The New York Times has noticed that e-book piracy seems to be picking up along with e-book popularity, and has interviewed a number of authors, publishers, and other personalities about it.
Some of the authors and publishers, such as Harlan Ellison, are very energetic in their pursuit of pirates. The irascible Ellison, who famously filed the first major lawsuit against unauthorized Internet posting of his work and has pursued 240 cases of unauthorized posting since then, is quoted as saying, “If you put your hand in my pocket, you’ll drag back six inches of bloody stump.”
John Wiley & Sons, publishers of the “Dummies” books, employs three people full-time to do nothing but search out unauthorized postings. Others, such as Cory Doctorow, are more sanguine, and Stephen King does not regard it as worth his time to pursue:
“The question is, how much time and energy do I want to spend chasing these guys,” Stephen King wrote in an e-mail message. “And to what end? My sense is that most of them live in basements floored with carpeting remnants, living on Funions and discount beer.”
Some suggest that the book industry could afford to learn from the mistakes of the music industry. However, this quote drips with what a friend of mine would term “rich, Corinthian irony.”
“If iTunes started three years earlier, I’m not sure how big Napster and the subsequent piratical environments would have been, because people would have been in the habit of legitimately purchasing at pricing that wasn’t considered pernicious,” said Richard Sarnoff, a chairman of Bertelsmann, which owns Random House, the world’s largest publisher of consumer titles.
A quick check with Fictionwise’s advanced search finds that at least 5,400 of the 9,413 items offered by Random House—well over half the books they sell—have a suggested retail price of $12.95 or higher. 1,100 of these are $19.95 or higher. Given that this pricing is dictated by the publisher, I would hate to know what level of pricing Random House would find “pernicious.”
If publishers really do want to learn from the music industry’s mistakes, they should learn to stop trying to charge the same amount for e-books as for their physical equivalent. iTunes and Amazon started out selling most MP3 albums for $9.99 no matter how many songs they had on them, as opposed to $14.99 physical CD price.

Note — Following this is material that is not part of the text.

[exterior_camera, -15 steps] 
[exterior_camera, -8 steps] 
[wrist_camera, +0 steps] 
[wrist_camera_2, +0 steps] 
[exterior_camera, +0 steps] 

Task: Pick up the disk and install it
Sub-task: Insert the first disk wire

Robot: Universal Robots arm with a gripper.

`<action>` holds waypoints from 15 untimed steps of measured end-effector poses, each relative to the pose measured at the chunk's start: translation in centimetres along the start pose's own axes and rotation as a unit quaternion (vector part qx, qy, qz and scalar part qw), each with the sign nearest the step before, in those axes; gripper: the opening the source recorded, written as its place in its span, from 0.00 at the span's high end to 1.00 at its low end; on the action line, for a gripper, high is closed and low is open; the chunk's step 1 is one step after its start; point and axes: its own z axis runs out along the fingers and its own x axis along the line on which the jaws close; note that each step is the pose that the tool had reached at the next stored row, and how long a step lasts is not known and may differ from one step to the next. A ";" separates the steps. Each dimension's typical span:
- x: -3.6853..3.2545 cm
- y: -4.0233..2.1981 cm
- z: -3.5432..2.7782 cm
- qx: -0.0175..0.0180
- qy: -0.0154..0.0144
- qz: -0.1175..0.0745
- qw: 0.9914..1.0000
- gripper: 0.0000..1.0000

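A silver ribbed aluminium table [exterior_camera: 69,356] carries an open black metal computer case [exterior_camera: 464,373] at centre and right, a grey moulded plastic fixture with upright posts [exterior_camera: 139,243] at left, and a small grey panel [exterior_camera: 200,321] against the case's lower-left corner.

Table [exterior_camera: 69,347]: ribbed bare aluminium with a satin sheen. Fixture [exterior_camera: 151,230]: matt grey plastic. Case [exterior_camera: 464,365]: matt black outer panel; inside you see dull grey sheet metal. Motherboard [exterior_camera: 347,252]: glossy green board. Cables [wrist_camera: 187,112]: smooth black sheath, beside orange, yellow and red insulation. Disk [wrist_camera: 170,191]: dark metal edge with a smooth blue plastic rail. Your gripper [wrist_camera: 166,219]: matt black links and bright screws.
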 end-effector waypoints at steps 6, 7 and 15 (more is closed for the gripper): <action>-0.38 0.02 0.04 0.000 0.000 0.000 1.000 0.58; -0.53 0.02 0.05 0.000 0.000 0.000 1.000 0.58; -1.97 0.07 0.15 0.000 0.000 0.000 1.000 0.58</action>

They should also do something about the regional availability policies that have recently begun to be enforced on Fictionwise and eReader. It would be one thing if each region had its own e-book seller able to offer titles restricted from external vendors, but this is sadly not the case for much of the world.

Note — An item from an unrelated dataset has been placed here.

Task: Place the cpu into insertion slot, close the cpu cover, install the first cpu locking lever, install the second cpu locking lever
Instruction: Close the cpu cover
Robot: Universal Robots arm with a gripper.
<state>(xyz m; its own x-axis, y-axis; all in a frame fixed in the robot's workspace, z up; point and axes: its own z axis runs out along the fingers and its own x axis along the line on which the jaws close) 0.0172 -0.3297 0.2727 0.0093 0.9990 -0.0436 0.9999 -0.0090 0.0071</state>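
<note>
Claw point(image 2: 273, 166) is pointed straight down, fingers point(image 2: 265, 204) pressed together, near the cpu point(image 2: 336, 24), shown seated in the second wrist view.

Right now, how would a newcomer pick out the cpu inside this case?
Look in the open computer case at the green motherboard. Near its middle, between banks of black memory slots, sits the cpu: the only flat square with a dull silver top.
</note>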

Authors who are holding out against publishing e-books due to piracy concerns, such as J.K. Rowling, need to get over themselves. They are doing far more to promote piracy by not offering legitimate versions of their books than they are to prevent it.
It also does not help that the e-book market is currently a confusing morass of different e-book formats so that a reader can easily buy a book in a format he does not learn he cannot use until he tries to load it onto his reader. (Whatever its other faults, at least Amazon gets this part right.)
When the only seller of an e-book will not sell it to the people who want it, or it is not offered in a format they can use, or not offered at all, then of course those people will feel justified in pirating it. Likewise when the price at which it is offered appears out of all proportion to its value.
Being just text, or text with a few graphics at most, e-book files are absolutely tiny compared to music or movies. Bundles of hundreds of the most popular books can be downloaded within seconds via BitTorrent, Usenet, or foreign websites. It is flatly impossible to stamp out.
“It’s a game of Whac-a-Mole,” said Russell Davis, an author and president of the Science Fiction and Fantasy Writers of America, a trade association that helps authors pursue digital pirates. “You knock one down and five more spring up.”
Publishers need to stop attacking the symptom of piracy, and focus their attention on the disease of the anti-consumer practices that are making legitimate e-books difficult or impossible to obtain. Until they can pay more than lip service to the idea of rational pricing and availability, disgruntled would-be customers will get what they want however they can.